ChannelPriorityNotes
FCM PushPrimaryRequires registered token
Fast2SMSFallbackUsed when FCM delivery fails
Email (Resend)Specific eventsAdmin invites, refund confirmations
Socket.ioReal-timejob:status, payment:failed, etc. (see Real-time Events)
In-AppPersistentAlways stored in notifications table
Push notifications and Socket.io events often carry the same information. Socket.io is for real-time UI updates while the user is active. Push notifications reach users when the app is in the background.
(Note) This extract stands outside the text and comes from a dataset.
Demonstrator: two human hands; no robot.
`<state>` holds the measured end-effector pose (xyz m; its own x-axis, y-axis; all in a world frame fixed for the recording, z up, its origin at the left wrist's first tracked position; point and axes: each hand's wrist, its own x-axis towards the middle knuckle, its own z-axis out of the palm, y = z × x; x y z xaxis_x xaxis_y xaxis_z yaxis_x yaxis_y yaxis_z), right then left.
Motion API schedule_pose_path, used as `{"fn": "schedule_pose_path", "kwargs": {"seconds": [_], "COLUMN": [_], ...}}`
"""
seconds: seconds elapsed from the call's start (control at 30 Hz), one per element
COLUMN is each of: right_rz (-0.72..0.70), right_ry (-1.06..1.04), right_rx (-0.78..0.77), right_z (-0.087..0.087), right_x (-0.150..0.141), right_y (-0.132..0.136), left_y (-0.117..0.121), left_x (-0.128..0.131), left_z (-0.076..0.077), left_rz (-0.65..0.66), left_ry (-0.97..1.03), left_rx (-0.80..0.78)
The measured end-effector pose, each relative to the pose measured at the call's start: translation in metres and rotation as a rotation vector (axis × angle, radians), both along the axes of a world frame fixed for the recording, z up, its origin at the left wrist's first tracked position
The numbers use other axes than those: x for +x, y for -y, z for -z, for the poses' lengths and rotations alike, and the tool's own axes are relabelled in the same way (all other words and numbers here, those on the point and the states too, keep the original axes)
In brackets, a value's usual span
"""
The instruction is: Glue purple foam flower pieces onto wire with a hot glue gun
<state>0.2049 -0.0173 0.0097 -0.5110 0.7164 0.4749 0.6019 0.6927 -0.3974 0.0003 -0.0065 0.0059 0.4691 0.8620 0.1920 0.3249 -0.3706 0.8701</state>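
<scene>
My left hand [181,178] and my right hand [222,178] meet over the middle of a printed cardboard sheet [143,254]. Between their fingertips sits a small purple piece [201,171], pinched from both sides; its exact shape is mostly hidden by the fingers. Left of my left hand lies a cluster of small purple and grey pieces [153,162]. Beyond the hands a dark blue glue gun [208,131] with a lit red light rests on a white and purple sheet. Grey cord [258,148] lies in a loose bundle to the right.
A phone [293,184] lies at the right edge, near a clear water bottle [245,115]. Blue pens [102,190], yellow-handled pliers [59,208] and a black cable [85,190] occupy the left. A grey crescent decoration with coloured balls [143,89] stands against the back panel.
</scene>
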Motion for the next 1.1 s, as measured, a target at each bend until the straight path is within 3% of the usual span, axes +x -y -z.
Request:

In-app notifications serve as a persistent history.

Unread Badge Count

The API doesn’t have a dedicated unread count endpoint, but you can calculate it from the notification list:
final response = await api.get('/notifications?page=1&limit=1');
// Use the total count of unread notifications
// Or filter client-side: data.where((n) => !n.is_read).length
For a proper unread count, fetch the first page and count items where is_read == false. Consider caching this and updating it when you mark notifications as read.